Don Thompson of Sandusky, one of the re-enactors camped out at the Keeper’s House, was portraying one of those Connecticut expatriates who took the name of his hometown — Danbury — to the Marblehead Peninsula. Thompson’s a retiree and has managed to get his brother’s grandchildren involved in his hobby.

“I just like local history,” he said.

The War of 1812 coincided with a little ice age, said retired judge Paul Moon, president of the society and the main organizer of the event, and as a result, some crops wouldn’t grow.

However, there were crops that needed harvesting at the Ramsdel plantation, at what is now East Harbor State Park.
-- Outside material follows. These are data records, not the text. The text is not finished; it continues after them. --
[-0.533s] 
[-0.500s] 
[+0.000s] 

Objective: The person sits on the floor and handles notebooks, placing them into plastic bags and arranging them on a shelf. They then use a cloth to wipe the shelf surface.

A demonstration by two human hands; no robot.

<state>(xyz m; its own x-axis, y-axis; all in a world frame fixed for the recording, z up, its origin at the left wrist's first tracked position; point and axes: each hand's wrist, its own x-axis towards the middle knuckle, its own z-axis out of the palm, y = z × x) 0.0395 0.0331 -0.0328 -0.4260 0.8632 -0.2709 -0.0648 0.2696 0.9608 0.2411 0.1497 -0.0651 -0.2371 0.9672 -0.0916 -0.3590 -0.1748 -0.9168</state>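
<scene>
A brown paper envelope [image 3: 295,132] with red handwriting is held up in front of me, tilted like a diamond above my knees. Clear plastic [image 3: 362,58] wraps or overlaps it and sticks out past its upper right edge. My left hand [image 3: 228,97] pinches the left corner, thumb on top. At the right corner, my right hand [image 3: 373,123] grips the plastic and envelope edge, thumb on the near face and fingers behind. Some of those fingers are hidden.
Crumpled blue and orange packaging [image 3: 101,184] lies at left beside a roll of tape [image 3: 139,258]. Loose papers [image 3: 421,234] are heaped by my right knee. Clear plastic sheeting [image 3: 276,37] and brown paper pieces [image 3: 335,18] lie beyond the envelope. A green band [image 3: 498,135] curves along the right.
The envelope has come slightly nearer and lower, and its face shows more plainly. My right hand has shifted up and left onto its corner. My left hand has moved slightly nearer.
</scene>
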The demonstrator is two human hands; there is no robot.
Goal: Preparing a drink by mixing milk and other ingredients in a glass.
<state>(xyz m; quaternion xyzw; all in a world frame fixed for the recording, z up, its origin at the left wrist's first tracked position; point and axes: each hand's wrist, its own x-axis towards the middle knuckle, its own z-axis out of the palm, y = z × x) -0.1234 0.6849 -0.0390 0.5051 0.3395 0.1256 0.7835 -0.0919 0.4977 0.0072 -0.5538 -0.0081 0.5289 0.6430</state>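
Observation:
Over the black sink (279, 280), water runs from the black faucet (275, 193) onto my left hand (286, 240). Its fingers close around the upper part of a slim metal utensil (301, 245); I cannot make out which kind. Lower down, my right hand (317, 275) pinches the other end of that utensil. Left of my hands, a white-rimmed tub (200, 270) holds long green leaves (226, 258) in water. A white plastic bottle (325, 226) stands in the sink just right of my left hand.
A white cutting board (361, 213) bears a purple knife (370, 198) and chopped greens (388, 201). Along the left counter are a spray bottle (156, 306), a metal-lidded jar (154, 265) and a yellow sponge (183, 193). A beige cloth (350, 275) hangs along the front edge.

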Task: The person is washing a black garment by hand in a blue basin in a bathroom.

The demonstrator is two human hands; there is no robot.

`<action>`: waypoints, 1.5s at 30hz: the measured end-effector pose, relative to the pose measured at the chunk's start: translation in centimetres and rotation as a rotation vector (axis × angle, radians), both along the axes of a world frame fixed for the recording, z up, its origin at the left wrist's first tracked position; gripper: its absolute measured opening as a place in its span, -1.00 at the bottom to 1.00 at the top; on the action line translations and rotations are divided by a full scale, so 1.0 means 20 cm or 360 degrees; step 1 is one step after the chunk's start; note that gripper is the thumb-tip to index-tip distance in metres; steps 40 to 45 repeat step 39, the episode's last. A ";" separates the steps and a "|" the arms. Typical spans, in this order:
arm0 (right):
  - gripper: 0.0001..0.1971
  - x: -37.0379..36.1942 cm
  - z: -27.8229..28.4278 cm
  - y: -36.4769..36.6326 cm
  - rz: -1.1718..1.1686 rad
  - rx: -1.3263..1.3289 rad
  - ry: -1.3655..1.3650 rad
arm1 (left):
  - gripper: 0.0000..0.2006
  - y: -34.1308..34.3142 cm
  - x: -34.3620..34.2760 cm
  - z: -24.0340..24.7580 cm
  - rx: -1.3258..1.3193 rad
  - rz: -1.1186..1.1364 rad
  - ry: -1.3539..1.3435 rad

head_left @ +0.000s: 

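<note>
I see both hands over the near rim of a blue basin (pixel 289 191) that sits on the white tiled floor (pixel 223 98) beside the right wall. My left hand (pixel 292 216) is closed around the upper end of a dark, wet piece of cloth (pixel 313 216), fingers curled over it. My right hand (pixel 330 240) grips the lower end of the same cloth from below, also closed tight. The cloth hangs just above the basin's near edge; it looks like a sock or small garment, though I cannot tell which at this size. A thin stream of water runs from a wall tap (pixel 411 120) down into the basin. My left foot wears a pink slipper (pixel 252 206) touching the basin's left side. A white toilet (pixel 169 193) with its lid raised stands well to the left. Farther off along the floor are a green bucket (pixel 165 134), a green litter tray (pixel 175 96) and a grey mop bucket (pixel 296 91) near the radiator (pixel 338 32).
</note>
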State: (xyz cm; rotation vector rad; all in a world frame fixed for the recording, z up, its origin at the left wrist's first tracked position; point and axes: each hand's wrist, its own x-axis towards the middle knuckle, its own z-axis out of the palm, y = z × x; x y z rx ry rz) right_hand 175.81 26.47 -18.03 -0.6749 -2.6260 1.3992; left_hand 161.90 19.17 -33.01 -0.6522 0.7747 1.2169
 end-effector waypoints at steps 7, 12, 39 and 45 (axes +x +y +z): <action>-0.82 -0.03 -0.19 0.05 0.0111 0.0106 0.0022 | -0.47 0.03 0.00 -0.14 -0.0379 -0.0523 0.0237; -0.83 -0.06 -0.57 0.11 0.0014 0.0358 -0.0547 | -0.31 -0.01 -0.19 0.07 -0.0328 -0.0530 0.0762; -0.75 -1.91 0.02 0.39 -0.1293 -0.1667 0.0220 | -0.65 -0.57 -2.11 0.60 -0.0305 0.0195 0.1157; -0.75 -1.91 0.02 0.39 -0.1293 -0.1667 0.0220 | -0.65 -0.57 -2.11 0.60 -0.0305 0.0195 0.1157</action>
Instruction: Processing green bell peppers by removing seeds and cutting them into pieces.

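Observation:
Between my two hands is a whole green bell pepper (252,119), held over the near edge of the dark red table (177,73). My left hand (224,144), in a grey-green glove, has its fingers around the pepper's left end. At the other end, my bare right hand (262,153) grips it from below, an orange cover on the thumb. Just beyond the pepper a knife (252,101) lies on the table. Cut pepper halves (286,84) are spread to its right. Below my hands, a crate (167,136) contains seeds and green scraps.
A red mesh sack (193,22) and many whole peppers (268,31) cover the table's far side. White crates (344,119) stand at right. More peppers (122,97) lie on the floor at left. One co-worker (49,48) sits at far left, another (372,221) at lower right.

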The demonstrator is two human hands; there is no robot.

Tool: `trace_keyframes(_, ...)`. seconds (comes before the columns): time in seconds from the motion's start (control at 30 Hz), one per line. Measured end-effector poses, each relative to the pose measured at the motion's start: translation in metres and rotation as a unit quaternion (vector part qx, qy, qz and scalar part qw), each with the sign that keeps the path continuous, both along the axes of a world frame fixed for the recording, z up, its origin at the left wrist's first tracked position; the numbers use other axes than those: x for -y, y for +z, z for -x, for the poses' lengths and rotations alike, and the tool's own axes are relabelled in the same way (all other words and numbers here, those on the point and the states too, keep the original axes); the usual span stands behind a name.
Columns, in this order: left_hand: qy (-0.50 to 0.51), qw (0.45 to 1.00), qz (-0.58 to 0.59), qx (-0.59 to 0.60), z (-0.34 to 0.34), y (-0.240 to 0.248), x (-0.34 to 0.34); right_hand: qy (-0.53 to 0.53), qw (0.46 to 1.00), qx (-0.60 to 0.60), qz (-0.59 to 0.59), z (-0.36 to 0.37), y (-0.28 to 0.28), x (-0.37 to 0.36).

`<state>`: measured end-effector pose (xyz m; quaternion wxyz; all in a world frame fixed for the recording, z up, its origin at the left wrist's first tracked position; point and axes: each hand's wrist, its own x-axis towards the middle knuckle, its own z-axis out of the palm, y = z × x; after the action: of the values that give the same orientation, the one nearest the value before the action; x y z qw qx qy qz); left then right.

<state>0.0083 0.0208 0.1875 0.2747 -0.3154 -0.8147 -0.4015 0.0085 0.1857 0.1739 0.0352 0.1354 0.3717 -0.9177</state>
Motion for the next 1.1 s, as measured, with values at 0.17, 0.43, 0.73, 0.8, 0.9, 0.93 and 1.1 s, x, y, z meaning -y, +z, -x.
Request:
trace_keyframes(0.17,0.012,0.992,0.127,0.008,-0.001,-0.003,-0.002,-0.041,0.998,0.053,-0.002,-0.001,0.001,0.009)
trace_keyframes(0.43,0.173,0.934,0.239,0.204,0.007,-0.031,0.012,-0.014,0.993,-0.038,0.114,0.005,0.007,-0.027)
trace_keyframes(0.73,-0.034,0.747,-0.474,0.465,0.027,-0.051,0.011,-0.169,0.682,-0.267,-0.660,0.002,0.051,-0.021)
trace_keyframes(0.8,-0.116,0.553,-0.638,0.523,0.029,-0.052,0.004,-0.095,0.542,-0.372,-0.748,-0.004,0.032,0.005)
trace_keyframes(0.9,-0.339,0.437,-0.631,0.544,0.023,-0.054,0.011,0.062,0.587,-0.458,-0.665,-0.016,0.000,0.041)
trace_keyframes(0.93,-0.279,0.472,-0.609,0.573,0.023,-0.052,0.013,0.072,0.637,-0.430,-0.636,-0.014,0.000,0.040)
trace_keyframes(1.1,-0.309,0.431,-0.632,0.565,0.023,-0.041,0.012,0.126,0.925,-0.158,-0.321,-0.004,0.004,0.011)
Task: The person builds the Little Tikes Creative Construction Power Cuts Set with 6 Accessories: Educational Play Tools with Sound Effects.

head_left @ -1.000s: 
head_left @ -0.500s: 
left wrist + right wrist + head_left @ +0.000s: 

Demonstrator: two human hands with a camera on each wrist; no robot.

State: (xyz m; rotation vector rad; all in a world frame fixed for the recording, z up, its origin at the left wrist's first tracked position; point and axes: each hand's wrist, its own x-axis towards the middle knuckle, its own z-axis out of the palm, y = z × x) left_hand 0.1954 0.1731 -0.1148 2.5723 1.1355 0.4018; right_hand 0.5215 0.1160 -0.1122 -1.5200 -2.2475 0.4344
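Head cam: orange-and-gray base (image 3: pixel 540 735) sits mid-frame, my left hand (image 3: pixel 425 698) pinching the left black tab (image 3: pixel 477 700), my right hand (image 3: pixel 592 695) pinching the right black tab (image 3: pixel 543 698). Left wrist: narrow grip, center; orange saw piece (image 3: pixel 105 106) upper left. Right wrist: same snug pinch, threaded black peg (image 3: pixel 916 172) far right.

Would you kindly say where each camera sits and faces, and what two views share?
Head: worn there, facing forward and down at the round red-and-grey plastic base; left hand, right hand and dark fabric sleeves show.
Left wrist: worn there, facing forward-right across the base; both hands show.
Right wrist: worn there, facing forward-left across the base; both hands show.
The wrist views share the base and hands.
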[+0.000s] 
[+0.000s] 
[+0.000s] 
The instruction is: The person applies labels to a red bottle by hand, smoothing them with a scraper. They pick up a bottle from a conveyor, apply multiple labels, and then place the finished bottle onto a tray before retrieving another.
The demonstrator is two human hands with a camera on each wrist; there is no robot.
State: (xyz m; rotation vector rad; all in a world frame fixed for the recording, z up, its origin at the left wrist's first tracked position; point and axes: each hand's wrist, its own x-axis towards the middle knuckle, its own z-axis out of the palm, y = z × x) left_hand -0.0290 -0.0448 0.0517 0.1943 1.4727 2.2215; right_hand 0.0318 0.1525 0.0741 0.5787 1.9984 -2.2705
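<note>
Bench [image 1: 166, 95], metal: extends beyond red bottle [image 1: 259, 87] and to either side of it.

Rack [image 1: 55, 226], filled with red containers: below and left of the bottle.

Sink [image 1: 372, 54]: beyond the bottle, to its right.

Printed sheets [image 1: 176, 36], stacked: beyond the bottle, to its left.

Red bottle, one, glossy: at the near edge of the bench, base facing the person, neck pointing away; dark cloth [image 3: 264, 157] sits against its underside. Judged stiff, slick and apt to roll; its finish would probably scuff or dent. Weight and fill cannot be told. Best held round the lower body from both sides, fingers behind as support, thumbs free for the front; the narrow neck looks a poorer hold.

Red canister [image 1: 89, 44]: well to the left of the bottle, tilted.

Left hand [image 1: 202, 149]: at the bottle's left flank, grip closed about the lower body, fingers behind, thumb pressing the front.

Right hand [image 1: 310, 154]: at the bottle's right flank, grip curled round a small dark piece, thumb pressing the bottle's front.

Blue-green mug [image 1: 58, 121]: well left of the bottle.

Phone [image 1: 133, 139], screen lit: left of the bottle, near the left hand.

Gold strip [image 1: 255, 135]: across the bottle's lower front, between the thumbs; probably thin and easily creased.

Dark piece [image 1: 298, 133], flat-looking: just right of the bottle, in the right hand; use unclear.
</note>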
An American encampment at Camp Avery near present-day railroad tracks by U.S. 250, Moon said, went to pick the crops but were ambushed by American Indians.

In a two-day siege, a total of eight Americans and 40 American Indians were killed in what a historical marker at the site said was neither a victory nor defeat for either side.

Despite the marker, which was put in place by the Ohio Historical Society and the Ottawa County Historical Society in 1964, Moon said the site and the skirmish remain relatively obscure.

“I kind of grew up with it,” said Moon, who is descended from the Ramsdel family, as well as the family of Benajah Wolcott, the original Marblehead Lighthouse keeper.

Coder said the Keeper’s House was originally a restaurant called the Old Stone Fort — a name originating from the mistaken belief that the house was used by soldiers as a site to defend while under siege from Indians.

However, Coder later found out that was not the case, and the pockmarks on the wall — thought to be from withstanding musket balls — were actually there by design to hold ladders during roof repair.

“Everything I know about the War of 1812, I learned from this man,” Coder said of Moon.